Colonic Atresia: A Series of Four Cases with Two Rare Variants

INTRODUCTION

Colonic atresia (CA) is one of the rarest causes of congenital intestinal obstruction. It occurs in between 1.8% and 15% of all patients affected by atresia of the bowel.^[1–11] The management of CA remains controversial.^[1–4] Treatment ranges from diversion to primary anastomosis. The treatment depends on the type of atresia, the site of atresia, and associated abnormalities. Delayed diagnosis and associated Hirschsprung’s disease further complicate the issues in management.
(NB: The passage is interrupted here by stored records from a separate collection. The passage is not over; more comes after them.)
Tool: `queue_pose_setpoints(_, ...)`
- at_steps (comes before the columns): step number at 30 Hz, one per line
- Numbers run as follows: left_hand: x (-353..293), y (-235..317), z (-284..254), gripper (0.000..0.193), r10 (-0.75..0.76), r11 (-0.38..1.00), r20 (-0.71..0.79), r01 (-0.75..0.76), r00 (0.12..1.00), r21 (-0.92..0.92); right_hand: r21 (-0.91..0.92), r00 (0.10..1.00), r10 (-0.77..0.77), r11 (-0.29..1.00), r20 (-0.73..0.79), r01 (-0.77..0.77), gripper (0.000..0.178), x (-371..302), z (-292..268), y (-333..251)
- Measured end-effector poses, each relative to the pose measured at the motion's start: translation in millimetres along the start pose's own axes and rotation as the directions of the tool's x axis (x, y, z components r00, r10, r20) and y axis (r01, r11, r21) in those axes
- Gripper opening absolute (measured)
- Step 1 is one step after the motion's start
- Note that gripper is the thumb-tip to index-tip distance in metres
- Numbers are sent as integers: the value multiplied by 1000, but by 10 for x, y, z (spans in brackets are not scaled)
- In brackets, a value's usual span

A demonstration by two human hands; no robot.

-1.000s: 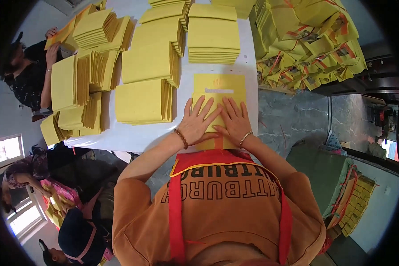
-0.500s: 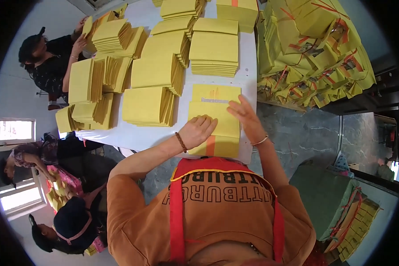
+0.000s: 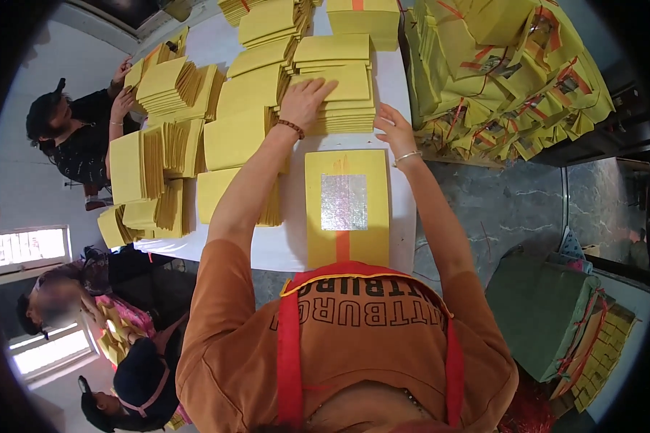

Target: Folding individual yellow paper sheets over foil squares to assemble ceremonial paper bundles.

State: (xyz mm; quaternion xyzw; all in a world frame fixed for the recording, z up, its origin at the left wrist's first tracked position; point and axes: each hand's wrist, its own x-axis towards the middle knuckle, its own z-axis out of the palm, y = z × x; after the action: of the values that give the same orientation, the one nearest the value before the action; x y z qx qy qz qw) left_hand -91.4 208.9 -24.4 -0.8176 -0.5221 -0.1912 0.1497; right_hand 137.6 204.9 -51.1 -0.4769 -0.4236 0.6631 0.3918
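My left hand point(image 3: 307, 103) lies on top of a folded yellow paper sheet point(image 3: 350, 81), its fingers stretched flat over it. That sheet rests slightly askew on a stack of folded yellow paper point(image 3: 343, 123). Beside the stack's right edge, my right hand point(image 3: 396, 131) is open with fingers apart and nothing visible in it. Nearer to me, at the table's front edge, lies a flat yellow sheet point(image 3: 373, 216) with a shiny silver square point(image 3: 344, 202) and an orange strip below the square.
More folded yellow stacks point(image 3: 235, 137) cover the white table point(image 3: 290, 245) to the left. A large heap of yellow bundles with red ties point(image 3: 498, 79) stands on the right. A person in black point(image 3: 83, 130) works across the left side. A green bundle point(image 3: 538, 321) sits at lower right.
Both hands have moved away from me to the far stack. The folded sheet they pressed has left the near pile, exposing the silver square; a folded sheet now lies askew on the stack.
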Motion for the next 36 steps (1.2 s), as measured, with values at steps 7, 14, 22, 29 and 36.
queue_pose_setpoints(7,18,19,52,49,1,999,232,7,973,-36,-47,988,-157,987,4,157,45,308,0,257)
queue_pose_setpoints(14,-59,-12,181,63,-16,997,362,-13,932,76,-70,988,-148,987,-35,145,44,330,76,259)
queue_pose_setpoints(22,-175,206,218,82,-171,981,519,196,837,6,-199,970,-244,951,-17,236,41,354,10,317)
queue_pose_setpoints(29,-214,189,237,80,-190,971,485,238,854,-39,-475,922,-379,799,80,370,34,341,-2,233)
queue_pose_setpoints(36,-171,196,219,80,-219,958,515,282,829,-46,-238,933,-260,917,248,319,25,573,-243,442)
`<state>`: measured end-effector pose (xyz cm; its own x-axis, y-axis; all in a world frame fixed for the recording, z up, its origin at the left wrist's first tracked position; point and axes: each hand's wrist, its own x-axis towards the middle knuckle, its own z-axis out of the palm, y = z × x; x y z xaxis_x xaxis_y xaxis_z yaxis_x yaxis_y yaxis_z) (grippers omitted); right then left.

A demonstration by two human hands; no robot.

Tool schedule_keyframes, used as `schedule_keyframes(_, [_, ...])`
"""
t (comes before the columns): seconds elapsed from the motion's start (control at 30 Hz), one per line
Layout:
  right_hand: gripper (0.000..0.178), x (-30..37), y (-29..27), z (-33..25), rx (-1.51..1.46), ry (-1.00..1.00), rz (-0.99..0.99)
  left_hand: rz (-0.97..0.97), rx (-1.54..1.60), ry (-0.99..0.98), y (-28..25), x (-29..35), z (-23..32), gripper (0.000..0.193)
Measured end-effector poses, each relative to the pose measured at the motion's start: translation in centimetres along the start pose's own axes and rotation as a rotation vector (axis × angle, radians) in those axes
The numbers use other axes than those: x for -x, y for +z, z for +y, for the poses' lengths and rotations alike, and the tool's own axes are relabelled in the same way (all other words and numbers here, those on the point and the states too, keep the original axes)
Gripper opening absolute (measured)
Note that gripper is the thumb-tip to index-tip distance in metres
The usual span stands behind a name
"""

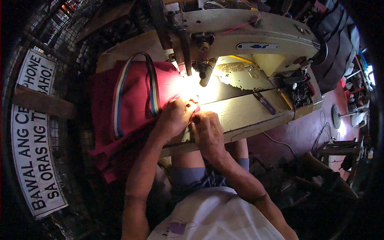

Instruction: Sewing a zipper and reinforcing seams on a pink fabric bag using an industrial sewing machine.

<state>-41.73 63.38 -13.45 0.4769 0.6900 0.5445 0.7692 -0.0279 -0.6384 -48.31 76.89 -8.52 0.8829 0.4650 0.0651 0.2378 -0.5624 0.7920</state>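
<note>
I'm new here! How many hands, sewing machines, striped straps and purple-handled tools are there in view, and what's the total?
Hands: 2 (left hand, right hand)
Sewing machine: 1
Striped strap, looped over the red cloth: 1
Purple-handled tool: 1
Total: 5

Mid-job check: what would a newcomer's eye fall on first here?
Probably the bright glare under the sewing machine, just beyond the left hand and right hand. Next, the red cloth with its striped strap, left of the glare. Then the white sign at far left, crossed by a wooden board.
</note>
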Motion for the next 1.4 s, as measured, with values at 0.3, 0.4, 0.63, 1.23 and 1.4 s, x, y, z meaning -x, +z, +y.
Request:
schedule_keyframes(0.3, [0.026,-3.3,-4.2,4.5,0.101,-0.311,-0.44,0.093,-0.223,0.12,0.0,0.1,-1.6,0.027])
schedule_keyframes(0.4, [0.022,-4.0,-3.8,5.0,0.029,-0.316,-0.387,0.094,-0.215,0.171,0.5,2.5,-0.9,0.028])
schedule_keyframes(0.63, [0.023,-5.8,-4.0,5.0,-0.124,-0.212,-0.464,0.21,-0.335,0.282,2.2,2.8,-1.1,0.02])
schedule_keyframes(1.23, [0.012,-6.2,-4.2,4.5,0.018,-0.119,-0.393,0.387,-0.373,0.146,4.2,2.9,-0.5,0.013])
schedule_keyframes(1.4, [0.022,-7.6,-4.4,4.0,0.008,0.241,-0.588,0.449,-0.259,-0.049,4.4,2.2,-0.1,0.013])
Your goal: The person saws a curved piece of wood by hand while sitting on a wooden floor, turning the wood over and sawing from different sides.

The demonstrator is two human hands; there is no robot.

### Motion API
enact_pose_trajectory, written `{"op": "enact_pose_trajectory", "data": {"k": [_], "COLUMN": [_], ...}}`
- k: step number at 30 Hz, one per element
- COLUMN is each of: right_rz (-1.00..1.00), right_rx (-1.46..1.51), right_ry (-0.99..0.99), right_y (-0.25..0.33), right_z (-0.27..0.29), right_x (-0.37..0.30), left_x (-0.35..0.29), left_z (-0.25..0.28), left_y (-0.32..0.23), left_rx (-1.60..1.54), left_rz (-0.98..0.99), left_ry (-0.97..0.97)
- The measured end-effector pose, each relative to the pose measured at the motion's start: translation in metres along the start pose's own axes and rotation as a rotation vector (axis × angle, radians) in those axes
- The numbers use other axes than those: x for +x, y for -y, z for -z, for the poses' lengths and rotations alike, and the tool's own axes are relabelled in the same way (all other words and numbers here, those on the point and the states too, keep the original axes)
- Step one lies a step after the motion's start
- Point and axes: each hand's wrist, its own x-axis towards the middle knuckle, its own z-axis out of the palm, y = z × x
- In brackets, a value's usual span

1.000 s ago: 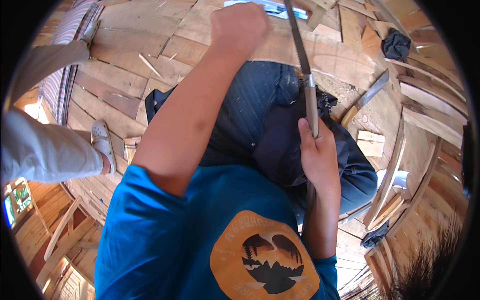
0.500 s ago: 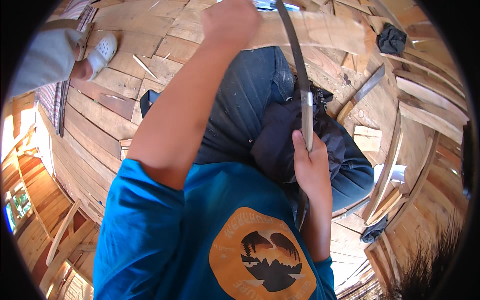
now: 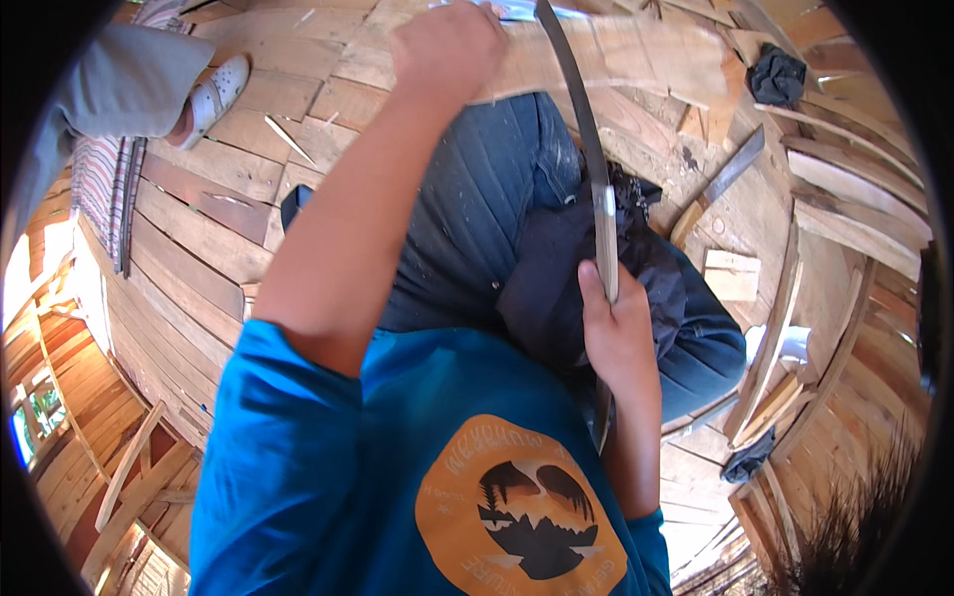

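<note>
Apparently sawing | board [image 3: 646, 62] ahead of legs [image 3: 457, 223] | saw [image 3: 584, 124] crossing its near edge, right hand [image 3: 622, 318] wrapped round handle [image 3: 606, 238] | left hand [image 3: 452, 50] curled by board's left end, hold hidden | next stroke calls for steady board

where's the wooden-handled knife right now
In the head view, the knife lies on the wooden floor at upper right, just above the small pale wood piece.

And there it is, pale lettering [image 3: 509, 450] on the front of the blue shirt [image 3: 288, 477], curving along the rim of the round orange badge [image 3: 532, 507], smaller characters at its left edge
</note>
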Motion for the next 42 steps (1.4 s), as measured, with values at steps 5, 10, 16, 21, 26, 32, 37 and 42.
{"op": "enact_pose_trajectory", "data": {"k": [5, 10, 16, 21, 26, 32, 37, 42], "right_rz": [0.075, -0.099, 0.073, -0.12, 0.054, -0.051, -0.11, 0.045], "right_rx": [-0.036, 0.013, -0.027, -0.024, -0.032, 0.047, 0.039, -0.105], "right_ry": [-0.042, 0.005, -0.042, 0.047, -0.016, 0.013, 0.07, 0.018], "right_y": [0.016, 0.011, 0.018, 0.02, 0.016, 0.004, 0.017, 0.019], "right_z": [-0.001, 0.01, -0.002, 0.009, -0.001, 0.004, 0.005, 0.01], "right_x": [0.048, -0.003, 0.053, 0.012, 0.045, 0.007, 0.03, 0.039], "left_x": [-0.004, 0.001, -0.008, 0.006, -0.003, 0.007, -0.002, -0.003], "left_z": [0.015, -0.003, 0.021, 0.002, 0.011, 0.007, 0.009, 0.012], "left_y": [-0.01, 0.007, -0.012, 0.002, -0.011, -0.002, -0.002, -0.005], "left_rx": [-0.035, -0.017, 0.066, 0.048, -0.057, -0.019, -0.01, 0.02], "left_rz": [-0.069, -0.059, -0.153, -0.122, -0.101, -0.043, -0.014, -0.01], "left_ry": [-0.035, -0.131, -0.052, -0.149, -0.04, -0.1, -0.039, 0.088]}}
We report a series of four cases of CA. One case was an ileocecal valve atresia, while the other was associated with a distal cystic colonic duplication and proximal colonic web with Hirschsprung’s disease. These two are very rare varieties of CA.^[9–11]

MATERIAL AND METHODS

This was a retrospective study over a period of 2 years, from March 2022 to March 2024. We collected data for all cases of CA operated on by us during the period. We operated on four cases of CA recorded in all patients: age, sex, birth weight, gestational age, symptoms and signs, diagnostic procedures, location and type of atresia, associated anomalies, operative details, and treatment outcomes [Table 1].

RESULTS

We operated upon four term neonates who presented between 2 and 4 days of age with symptoms and signs of distal bowel obstruction but no other gross external anomalies. The weight range was 2.2–3.2 kg, and three were males, while one case was female. All were delivered outside and were referred to us with a history of intolerance to feeds and progressive abdominal distension. In two cases, there was a definite history of infrequent passage of meconium, while in two, the attendants were unaware.

An abdominal radiograph showed dilated bowel loops with a large dilated loop with an air-fluid level [Figure 1]. In all cases, we did a contrast enema to confirm microcolon, confirming a diagnosis of bowel atresia [Figure 2].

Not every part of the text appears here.